Start of SUPPLIED DATA

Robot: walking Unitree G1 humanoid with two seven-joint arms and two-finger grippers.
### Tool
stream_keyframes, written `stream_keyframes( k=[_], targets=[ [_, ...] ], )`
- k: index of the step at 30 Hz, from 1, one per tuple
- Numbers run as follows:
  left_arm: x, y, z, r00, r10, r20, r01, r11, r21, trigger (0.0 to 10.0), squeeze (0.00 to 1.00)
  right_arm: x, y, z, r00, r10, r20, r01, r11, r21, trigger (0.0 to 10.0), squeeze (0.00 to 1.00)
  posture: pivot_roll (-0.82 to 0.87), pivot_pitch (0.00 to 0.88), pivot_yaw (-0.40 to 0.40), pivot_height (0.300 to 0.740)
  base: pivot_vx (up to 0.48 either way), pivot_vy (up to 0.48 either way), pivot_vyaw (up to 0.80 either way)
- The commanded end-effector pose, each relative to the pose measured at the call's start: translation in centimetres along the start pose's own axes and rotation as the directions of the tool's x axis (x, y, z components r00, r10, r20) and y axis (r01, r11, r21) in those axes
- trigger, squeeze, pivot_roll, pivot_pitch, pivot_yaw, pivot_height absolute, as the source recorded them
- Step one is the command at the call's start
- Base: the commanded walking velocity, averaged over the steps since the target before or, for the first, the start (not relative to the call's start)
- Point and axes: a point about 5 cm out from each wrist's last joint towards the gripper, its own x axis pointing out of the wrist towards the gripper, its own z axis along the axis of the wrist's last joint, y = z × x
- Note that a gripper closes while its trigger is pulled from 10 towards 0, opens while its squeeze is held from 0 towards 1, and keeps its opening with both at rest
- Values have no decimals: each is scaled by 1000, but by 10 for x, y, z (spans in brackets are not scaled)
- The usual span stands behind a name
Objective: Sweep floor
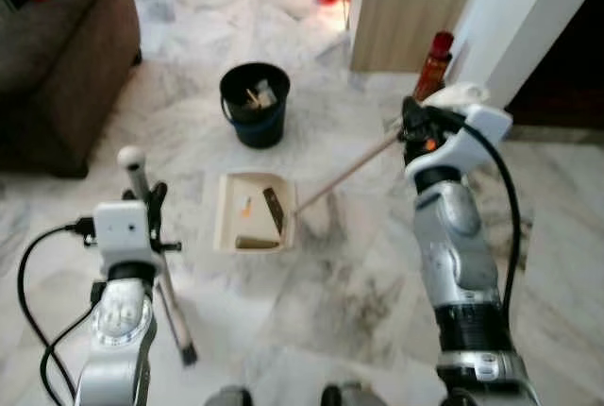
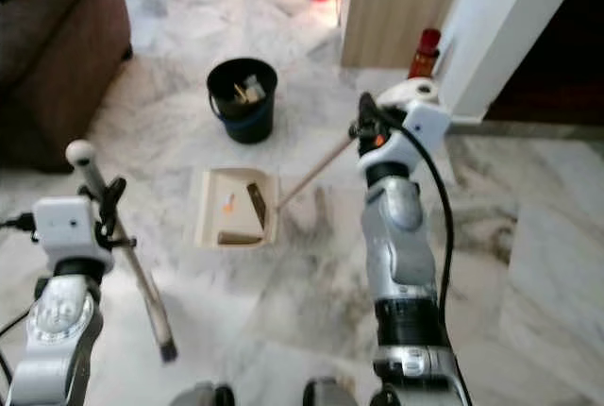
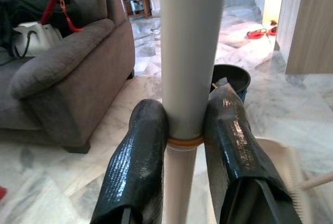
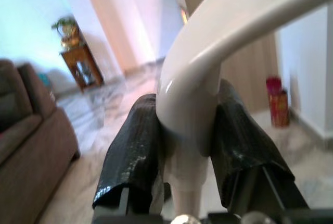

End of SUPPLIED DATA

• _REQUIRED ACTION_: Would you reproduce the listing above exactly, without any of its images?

• _ANSWER TO THE EXERCISE_:
Robot: walking Unitree G1 humanoid with two seven-joint arms and two-finger grippers.
### Tool
stream_keyframes, written `stream_keyframes( k=[_], targets=[ [_, ...] ], )`
- k: index of the step at 30 Hz, from 1, one per tuple
- Numbers run as follows:
  left_arm: x, y, z, r00, r10, r20, r01, r11, r21, trigger (0.0 to 10.0), squeeze (0.00 to 1.00)
  right_arm: x, y, z, r00, r10, r20, r01, r11, r21, trigger (0.0 to 10.0), squeeze (0.00 to 1.00)
  posture: pivot_roll (-0.82 to 0.87), pivot_pitch (0.00 to 0.88), pivot_yaw (-0.40 to 0.40), pivot_height (0.300 to 0.740)
  base: pivot_vx (up to 0.48 either way), pivot_vy (up to 0.48 either way), pivot_vyaw (up to 0.80 either way)
- The commanded end-effector pose, each relative to the pose measured at the call's start: translation in centimetres along the start pose's own axes and rotation as the directions of the tool's x axis (x, y, z components r00, r10, r20) and y axis (r01, r11, r21) in those axes
- trigger, squeeze, pivot_roll, pivot_pitch, pivot_yaw, pivot_height absolute, as the source recorded them
- Step one is the command at the call's start
- Base: the commanded walking velocity, averaged over the steps since the target before or, for the first, the start (not relative to the call's start)
- Point and axes: a point about 5 cm out from each wrist's last joint towards the gripper, its own x axis pointing out of the wrist towards the gripper, its own z axis along the axis of the wrist's last joint, y = z × x
- Note that a gripper closes while its trigger is pulled from 10 towards 0, opens while its squeeze is held from 0 towards 1, and keeps its opening with both at rest
- Values have no decimals: each is scaled by 1000, but by 10 for x, y, z (spans in brackets are not scaled)
- The usual span stands behind a name
Objective: Sweep floor

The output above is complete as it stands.